> [INPUT DATA]:

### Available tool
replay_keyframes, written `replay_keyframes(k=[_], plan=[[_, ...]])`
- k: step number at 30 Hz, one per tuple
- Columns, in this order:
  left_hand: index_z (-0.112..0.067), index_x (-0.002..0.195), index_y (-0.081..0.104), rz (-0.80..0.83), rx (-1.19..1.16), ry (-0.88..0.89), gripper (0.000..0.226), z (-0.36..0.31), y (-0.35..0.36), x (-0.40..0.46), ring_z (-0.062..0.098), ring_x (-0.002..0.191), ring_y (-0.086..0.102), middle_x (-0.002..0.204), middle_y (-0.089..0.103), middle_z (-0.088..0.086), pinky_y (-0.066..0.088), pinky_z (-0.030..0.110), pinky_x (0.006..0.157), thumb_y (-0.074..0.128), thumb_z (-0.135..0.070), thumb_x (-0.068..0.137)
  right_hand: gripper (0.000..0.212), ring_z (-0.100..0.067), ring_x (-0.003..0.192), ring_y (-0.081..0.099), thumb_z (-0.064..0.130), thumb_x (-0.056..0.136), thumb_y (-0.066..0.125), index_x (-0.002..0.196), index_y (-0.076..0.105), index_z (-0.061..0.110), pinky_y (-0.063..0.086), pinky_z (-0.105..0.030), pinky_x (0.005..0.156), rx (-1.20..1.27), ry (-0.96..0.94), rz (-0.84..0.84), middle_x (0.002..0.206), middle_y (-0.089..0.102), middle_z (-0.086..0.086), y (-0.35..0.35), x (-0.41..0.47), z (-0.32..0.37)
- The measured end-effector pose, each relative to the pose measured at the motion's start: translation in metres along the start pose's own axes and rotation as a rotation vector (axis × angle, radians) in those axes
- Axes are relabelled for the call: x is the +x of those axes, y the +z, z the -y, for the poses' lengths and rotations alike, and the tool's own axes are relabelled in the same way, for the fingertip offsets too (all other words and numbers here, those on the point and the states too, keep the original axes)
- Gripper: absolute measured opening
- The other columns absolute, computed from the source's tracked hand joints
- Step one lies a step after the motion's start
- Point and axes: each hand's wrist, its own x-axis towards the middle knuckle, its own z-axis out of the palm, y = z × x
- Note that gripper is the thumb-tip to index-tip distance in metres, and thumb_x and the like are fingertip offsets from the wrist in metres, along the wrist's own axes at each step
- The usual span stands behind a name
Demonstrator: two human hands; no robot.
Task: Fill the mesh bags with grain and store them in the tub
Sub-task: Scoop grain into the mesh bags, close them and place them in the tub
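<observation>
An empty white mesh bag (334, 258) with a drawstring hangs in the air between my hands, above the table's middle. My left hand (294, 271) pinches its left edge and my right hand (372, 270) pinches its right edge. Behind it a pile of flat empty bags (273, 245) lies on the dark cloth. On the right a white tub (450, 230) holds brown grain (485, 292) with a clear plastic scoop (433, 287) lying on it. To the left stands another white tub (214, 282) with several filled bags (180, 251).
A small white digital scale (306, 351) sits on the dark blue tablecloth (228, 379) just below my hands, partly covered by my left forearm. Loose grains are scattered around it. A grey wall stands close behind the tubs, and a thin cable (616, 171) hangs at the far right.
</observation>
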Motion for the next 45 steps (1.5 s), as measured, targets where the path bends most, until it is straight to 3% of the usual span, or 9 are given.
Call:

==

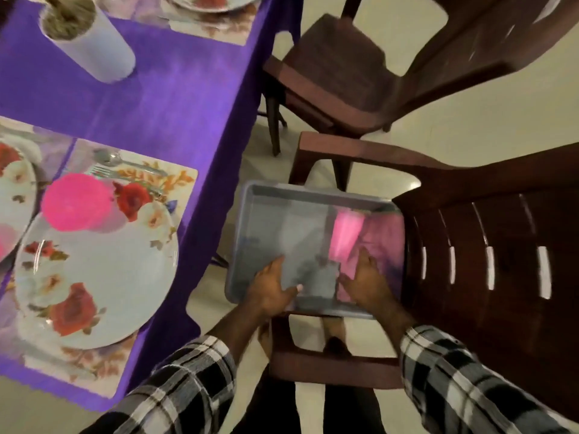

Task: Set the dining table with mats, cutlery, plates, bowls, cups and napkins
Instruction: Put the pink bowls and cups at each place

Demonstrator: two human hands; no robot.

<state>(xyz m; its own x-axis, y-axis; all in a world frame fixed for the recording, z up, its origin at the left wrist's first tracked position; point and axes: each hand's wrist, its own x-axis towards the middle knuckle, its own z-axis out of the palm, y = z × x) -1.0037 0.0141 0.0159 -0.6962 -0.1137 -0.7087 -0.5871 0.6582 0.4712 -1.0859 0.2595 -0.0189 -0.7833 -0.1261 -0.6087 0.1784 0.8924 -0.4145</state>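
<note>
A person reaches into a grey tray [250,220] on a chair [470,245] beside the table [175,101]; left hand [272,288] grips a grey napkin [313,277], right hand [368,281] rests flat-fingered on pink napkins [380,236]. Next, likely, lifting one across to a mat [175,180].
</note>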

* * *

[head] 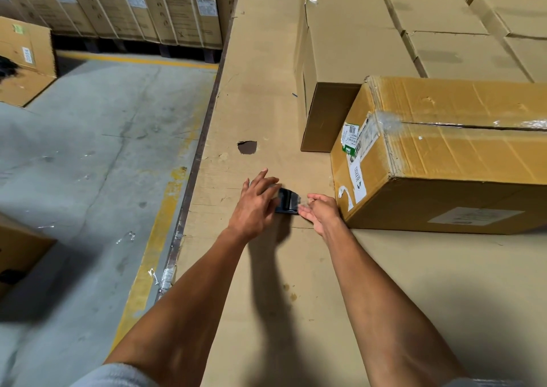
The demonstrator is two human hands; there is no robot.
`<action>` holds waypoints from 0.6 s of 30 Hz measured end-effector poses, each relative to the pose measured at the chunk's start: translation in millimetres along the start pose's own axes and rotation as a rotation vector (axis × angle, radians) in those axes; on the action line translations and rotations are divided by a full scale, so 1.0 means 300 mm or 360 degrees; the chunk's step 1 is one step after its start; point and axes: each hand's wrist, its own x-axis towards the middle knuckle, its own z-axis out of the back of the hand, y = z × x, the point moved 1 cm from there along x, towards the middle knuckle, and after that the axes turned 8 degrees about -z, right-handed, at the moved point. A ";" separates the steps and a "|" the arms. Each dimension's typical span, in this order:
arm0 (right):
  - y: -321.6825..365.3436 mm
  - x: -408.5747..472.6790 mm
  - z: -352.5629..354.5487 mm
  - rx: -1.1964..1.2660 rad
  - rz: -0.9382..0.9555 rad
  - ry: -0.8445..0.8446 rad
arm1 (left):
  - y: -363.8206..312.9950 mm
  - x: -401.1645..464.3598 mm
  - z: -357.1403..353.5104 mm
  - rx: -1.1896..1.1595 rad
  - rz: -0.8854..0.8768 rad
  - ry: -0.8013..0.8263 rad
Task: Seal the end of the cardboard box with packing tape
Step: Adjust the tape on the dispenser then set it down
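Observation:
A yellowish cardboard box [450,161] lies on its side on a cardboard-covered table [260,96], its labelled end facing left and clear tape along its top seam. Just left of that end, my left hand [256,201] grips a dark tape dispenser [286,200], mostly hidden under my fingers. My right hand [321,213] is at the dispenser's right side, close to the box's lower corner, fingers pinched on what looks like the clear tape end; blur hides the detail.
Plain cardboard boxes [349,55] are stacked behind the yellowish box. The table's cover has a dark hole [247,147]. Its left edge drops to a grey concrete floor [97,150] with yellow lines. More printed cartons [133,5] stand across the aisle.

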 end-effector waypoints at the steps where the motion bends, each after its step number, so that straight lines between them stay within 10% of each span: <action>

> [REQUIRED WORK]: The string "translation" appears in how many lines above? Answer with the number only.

> [YOUR RESPONSE]: 2